- [The task]:
Tally the lines in the data below where the word "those" appears, and give the tally alone.
▼
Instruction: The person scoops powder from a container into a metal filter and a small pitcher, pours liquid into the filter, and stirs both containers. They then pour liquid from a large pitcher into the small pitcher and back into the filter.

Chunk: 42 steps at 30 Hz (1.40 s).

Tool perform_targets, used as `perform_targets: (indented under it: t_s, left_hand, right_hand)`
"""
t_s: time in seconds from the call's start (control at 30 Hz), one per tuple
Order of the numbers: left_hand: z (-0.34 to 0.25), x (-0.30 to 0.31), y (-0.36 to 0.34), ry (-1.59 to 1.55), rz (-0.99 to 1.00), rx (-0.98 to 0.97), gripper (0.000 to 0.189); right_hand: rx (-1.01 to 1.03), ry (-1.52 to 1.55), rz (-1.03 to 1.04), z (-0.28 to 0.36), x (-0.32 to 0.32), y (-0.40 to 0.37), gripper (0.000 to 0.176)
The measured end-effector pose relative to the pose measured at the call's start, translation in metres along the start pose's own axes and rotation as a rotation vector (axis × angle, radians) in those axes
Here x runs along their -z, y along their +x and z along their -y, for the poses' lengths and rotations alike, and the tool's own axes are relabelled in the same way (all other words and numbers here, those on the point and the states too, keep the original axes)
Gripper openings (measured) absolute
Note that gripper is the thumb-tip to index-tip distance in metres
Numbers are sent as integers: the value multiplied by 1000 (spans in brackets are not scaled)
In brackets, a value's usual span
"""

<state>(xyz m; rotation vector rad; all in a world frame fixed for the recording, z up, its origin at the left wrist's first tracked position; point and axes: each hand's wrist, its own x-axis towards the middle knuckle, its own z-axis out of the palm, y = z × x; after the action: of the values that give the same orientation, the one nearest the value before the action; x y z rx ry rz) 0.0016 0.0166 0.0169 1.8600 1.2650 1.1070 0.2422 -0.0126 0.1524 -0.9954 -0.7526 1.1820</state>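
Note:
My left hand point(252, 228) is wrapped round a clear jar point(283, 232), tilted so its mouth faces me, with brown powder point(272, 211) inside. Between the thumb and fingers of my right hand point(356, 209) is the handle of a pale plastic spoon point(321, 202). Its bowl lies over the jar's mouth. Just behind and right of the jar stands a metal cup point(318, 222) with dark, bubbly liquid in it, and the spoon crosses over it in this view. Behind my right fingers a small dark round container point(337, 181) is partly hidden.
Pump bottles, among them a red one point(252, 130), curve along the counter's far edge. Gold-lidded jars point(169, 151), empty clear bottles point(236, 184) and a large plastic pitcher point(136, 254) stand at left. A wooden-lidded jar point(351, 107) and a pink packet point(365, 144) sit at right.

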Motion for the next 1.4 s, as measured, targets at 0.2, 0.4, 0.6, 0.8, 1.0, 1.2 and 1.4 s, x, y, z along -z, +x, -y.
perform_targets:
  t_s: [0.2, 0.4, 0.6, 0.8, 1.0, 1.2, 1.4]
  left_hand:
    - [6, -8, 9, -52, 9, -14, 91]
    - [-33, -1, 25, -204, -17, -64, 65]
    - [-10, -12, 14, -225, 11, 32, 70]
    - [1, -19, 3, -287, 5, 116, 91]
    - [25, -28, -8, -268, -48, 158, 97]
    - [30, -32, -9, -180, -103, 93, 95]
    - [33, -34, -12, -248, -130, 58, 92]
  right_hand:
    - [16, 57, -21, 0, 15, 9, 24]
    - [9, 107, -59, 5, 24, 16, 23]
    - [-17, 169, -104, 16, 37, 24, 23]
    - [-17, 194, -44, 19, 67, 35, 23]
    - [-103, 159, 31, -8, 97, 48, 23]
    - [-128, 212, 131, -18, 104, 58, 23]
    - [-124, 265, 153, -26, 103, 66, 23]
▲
- [Result of the exercise]:
2